Record excerpts Block Start
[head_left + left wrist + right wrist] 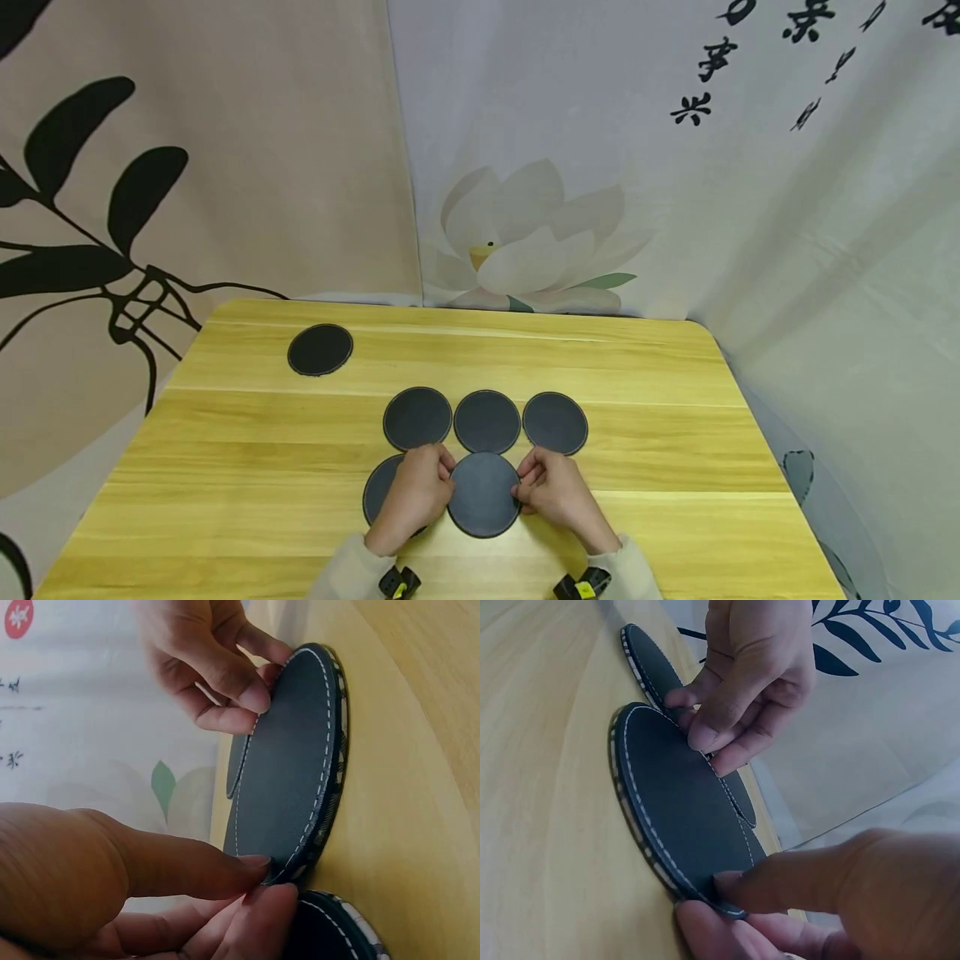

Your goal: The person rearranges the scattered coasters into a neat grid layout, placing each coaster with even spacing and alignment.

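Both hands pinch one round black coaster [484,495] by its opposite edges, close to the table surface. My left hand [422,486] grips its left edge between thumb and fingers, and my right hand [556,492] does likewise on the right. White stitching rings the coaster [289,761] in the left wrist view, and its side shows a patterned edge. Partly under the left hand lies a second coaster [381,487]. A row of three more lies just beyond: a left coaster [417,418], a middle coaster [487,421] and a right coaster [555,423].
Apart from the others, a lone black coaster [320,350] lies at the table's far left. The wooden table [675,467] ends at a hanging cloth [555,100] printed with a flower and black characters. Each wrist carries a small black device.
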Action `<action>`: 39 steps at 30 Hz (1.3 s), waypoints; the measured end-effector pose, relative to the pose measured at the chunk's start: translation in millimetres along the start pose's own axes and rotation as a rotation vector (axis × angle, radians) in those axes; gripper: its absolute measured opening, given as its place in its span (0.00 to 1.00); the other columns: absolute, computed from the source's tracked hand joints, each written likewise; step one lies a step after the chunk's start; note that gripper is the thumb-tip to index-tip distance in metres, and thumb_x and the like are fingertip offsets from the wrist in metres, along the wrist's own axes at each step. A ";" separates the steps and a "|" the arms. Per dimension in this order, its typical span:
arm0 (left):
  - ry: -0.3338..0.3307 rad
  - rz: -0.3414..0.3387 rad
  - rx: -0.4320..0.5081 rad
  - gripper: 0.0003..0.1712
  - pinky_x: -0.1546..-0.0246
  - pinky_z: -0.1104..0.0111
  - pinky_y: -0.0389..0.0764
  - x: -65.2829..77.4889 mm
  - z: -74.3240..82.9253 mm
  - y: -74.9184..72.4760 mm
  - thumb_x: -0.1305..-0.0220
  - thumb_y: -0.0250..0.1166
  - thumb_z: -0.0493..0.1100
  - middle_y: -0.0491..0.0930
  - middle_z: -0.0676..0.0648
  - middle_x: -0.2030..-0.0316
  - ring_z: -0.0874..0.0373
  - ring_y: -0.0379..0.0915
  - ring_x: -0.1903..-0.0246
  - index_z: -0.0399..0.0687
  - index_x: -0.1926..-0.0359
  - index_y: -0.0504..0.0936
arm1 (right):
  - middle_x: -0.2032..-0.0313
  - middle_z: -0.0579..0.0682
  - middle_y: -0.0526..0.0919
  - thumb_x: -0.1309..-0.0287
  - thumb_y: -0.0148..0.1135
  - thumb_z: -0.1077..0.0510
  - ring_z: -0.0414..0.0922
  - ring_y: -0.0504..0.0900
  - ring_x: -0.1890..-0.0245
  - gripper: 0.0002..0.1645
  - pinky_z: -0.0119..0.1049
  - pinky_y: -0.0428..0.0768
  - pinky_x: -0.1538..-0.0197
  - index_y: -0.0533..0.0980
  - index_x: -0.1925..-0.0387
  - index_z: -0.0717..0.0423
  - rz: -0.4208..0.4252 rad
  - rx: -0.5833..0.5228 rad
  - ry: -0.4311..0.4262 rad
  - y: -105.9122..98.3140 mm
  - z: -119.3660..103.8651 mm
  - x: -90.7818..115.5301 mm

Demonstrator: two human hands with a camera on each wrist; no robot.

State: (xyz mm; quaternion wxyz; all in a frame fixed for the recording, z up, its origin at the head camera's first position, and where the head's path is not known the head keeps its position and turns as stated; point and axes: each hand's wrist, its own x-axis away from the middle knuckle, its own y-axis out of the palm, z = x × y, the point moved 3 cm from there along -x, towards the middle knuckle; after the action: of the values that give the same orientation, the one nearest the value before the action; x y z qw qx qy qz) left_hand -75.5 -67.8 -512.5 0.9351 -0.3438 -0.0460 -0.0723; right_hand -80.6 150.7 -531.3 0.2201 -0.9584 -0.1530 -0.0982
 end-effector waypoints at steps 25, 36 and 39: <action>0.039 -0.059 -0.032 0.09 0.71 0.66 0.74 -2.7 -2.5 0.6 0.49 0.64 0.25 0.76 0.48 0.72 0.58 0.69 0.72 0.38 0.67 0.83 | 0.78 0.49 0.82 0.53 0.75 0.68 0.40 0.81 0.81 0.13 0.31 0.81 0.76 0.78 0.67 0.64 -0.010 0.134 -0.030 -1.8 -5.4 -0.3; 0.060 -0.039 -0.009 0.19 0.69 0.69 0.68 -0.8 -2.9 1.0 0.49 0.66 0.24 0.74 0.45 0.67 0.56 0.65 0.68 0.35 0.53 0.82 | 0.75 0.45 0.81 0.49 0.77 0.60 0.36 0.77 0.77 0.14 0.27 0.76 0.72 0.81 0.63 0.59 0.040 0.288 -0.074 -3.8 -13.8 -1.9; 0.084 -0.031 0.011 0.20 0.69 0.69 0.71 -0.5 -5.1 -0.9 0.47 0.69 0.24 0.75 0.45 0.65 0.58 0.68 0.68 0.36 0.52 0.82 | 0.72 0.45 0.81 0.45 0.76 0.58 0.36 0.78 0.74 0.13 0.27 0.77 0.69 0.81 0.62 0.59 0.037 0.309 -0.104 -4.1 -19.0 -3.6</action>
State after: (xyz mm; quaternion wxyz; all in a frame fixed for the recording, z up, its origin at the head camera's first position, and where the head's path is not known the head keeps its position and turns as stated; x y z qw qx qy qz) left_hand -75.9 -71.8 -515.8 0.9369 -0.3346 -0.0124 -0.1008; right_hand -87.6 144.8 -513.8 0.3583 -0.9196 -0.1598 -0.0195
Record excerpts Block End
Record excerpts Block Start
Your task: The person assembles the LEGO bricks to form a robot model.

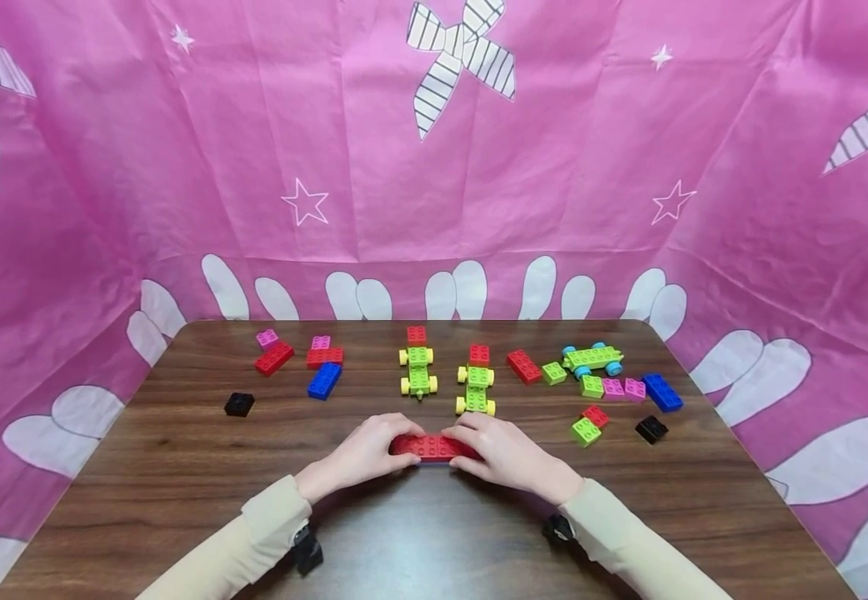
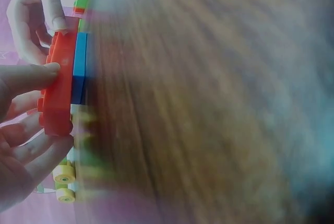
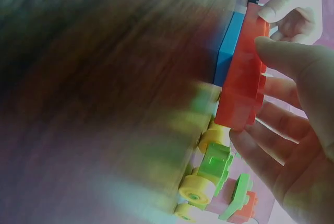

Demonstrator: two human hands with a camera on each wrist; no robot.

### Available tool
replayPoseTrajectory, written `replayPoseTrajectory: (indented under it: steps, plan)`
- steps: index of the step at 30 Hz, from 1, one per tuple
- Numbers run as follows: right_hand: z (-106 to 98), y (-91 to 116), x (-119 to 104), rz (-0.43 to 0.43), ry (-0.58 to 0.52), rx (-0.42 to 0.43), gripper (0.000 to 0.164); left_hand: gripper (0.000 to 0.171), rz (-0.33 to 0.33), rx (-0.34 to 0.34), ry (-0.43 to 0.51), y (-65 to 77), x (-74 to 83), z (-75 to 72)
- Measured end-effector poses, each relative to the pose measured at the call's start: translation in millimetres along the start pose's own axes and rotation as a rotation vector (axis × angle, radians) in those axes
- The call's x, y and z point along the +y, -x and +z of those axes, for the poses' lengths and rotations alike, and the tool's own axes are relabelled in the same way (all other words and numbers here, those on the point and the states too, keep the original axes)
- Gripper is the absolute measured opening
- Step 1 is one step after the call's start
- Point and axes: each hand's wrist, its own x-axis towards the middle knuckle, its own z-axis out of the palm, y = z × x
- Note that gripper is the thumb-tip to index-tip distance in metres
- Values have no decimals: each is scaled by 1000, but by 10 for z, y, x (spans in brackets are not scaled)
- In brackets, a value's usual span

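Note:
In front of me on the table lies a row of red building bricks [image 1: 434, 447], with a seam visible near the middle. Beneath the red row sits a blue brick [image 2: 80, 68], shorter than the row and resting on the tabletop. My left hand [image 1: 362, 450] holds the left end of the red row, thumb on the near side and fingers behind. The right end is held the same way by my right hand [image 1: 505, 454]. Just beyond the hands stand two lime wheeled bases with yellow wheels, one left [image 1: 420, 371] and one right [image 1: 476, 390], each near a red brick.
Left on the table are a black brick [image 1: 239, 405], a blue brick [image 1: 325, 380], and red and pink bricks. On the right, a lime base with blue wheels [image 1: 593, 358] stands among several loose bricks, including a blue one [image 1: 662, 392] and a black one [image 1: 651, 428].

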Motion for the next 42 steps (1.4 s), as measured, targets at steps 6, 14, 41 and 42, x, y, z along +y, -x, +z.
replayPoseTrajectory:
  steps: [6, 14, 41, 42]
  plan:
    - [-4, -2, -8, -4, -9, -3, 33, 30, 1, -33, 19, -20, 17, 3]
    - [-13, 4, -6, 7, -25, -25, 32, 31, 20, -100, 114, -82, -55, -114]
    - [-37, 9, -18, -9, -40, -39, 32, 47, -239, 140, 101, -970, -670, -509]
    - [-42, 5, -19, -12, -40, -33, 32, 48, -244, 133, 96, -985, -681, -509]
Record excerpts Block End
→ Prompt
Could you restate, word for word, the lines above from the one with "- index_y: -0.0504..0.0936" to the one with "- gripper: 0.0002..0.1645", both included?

→ Task result
  - index_y: -0.0504..0.0936
arm1 (right):
  - middle_x: -0.2032..-0.0313
  - middle_z: -0.0579..0.0682
  - middle_y: -0.0526..0.0919
  - thumb_x: -0.1309..-0.0287
  - thumb_y: -0.0148..0.1135
  - thumb_z: -0.1077..0.0510
  - ring_z: -0.0414..0.0922
  - ring_y: -0.0504..0.0900
  - ring_x: -0.1890..-0.0245
  - gripper: 0.0002..0.1645

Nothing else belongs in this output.